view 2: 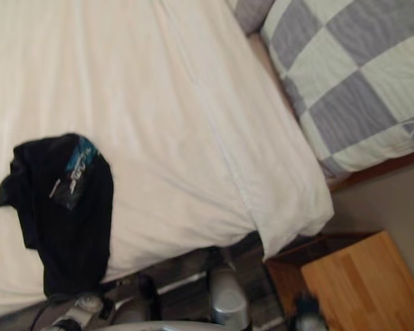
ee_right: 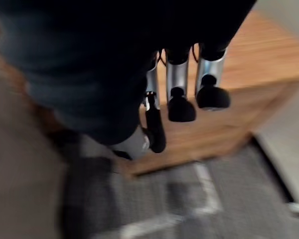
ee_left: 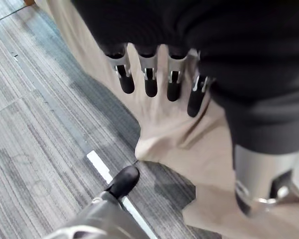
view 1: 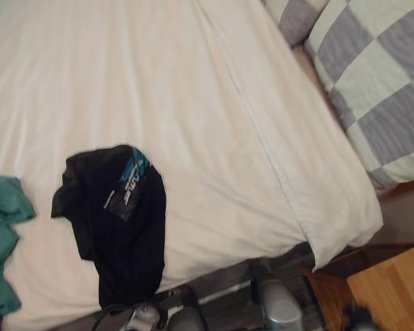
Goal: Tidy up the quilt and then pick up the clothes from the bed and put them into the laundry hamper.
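Black garment (view 1: 121,227) on quilt (view 1: 214,138), both hands' fingers (ee_left: 149,74) (ee_right: 179,89) relaxed, empty, apart from it

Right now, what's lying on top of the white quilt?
A black garment lies crumpled on the white quilt near its front edge, its lower end hanging over. A green garment lies further left. What the quilt covers underneath cannot be seen.

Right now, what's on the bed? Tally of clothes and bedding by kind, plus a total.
Black garment: 1
Green garment, partly cut off at the picture's edge: 1
White quilt: 1
Checked pillows: 2
Total: 5
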Tool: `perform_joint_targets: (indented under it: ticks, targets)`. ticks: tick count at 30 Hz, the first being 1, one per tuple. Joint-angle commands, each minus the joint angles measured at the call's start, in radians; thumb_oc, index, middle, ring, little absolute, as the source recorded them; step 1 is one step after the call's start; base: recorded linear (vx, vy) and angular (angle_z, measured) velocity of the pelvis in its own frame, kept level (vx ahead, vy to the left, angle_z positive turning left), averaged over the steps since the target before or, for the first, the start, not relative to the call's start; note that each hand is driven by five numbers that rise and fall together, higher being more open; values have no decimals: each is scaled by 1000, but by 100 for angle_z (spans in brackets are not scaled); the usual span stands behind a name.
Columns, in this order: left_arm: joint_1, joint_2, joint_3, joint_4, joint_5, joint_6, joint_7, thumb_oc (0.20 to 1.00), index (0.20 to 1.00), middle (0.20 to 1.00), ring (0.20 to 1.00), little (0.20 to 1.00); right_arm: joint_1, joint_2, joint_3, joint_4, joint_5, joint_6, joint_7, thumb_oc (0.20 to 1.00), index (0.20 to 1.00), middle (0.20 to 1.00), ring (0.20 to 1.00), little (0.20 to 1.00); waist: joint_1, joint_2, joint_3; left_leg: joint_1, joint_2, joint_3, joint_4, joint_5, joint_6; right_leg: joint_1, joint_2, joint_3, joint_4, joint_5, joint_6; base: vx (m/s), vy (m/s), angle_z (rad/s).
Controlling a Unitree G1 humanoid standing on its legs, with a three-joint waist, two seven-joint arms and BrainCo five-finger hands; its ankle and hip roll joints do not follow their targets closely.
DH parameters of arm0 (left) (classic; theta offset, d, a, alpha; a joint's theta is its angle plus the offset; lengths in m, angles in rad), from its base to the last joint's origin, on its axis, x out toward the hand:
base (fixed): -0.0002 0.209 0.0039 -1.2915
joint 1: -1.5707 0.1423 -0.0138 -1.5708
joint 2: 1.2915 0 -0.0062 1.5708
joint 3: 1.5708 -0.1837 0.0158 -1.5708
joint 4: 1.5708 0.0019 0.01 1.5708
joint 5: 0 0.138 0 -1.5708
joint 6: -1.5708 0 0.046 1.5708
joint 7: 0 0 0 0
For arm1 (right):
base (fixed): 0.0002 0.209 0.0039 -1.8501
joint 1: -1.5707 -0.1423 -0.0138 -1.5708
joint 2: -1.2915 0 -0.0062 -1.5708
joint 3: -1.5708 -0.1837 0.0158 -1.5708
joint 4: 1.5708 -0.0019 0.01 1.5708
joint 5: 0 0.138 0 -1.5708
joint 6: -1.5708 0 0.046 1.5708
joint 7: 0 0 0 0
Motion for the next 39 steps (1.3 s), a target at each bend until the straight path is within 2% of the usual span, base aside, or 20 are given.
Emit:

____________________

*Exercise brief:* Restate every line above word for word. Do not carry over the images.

*Exercise result:*
view 2: 
ee_right: 
ee_left: 
view 1: 
Goal: Tidy up the quilt and then pick up the clothes from the bed and put them into the laundry hamper.
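Black garment (view 1: 121,227) on quilt (view 1: 214,138), both hands' fingers (ee_left: 149,74) (ee_right: 179,89) relaxed, empty, apart from it

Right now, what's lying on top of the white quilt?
A black garment lies crumpled on the white quilt near its front edge, its lower end hanging over. A green garment lies further left. What the quilt covers underneath cannot be seen.

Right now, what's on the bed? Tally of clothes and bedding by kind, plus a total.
Black garment: 1
Green garment, partly cut off at the picture's edge: 1
White quilt: 1
Checked pillows: 2
Total: 5
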Tool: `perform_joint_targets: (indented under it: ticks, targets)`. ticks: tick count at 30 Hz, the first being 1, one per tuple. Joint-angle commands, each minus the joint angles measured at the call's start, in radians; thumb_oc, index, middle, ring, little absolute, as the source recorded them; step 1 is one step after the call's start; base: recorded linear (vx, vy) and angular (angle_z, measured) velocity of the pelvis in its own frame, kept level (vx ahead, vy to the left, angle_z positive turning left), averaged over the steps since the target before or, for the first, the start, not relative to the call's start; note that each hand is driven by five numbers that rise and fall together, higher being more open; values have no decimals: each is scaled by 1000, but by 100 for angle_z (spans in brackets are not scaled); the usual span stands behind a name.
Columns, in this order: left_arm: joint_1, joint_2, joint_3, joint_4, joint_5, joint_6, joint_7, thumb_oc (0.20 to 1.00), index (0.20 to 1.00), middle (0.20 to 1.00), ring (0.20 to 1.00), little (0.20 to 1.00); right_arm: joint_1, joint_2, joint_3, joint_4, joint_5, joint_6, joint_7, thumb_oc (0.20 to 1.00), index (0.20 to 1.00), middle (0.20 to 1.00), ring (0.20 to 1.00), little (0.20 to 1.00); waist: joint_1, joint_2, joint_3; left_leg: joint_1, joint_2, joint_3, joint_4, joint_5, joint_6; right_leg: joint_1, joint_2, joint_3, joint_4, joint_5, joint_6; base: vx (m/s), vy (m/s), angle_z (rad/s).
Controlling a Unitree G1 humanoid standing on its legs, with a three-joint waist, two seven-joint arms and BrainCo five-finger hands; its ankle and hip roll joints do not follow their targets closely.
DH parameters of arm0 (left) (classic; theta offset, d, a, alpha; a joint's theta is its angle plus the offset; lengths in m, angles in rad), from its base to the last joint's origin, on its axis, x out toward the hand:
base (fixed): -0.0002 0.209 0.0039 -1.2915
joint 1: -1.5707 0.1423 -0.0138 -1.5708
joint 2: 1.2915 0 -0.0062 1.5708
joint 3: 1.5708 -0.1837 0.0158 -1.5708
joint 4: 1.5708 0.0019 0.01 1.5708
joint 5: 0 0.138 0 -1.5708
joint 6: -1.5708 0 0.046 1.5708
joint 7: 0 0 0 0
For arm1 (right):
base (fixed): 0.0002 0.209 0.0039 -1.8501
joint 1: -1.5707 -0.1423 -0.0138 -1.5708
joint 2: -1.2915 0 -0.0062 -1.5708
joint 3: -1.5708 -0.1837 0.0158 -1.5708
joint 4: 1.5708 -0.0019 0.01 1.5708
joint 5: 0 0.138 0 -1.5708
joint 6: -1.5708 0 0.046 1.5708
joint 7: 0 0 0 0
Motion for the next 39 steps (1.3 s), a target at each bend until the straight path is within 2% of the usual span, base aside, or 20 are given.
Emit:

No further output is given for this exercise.